Simple method with good convergence. In simple environments that don't require complex, multistep policies, short episodes with frequent rewards, cross entropy works well. 

### The taxonomy of RL Methods

The cross-entropy method falls into the model-free and policy-based category of methods. 

Many ways to categorize RL methods. But most common are 

- Model-free or Model-based
- Value-based or Policy-based
- On-policy or Off-policy

Model-free means we don't build a model of the environment or reward. It takes current observatoins, does some computations on them and result is the action it should take. Easier to train as it's hard to build good models of complex environments with rich observations. 

In Model-based, it tries to predict what the next observation/nextreward will be and based on this prediction it chooses best possible action to take. Often looks more steps into the future. Often seen in deterministic environments, such as board games with strict rules. Only recently, people are combining both of these to get the best of both worlds.

Policy-based methods directly approximate the policy of agent ie., what actions agent should carry out at every step. Policy is represented by probability distribution over the available actions. 

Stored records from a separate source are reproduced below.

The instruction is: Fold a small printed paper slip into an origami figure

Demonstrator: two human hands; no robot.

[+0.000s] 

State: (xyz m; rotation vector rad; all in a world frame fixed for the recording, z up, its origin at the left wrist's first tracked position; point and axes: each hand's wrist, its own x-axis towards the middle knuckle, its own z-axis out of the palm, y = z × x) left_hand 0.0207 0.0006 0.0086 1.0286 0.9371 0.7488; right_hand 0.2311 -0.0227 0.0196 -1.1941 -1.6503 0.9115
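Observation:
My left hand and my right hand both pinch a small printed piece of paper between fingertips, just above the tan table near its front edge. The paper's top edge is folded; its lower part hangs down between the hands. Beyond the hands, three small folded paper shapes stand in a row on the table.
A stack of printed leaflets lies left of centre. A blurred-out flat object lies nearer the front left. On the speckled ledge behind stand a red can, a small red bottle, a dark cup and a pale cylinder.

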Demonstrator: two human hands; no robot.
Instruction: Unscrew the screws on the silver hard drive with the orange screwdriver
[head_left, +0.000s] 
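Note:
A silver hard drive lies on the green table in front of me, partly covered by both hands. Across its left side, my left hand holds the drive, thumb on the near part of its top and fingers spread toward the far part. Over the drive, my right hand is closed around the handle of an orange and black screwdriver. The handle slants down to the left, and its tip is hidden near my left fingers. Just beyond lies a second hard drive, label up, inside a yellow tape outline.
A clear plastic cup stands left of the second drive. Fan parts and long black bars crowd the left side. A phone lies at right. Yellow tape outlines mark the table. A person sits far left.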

Value-based methods are where the agent calculates the value of every possible action and chooses the action with the best value. Both of these methods are equally popular. 

Off-policy is the ability of the method to learn on historical data. On-policy requires fresh data to be obtained from the environment. 

Cross-Entropy is a model-free, policy based and on-policy method of Reinforcement Learning. 




### Cross-Entropy method in practice

Agent is the most trickiest part of Reinforcement Learning, where it tries to accumulate as much reward as possible. In practice, we replace all of the communication of agent with an ML approach with a non-linear trainable function, which maps the agent's inputs (observations) to some output. 

In cross-entropy method, a nonlinear function (neural network) produces the policy which tells the agent which action to take for each observation. 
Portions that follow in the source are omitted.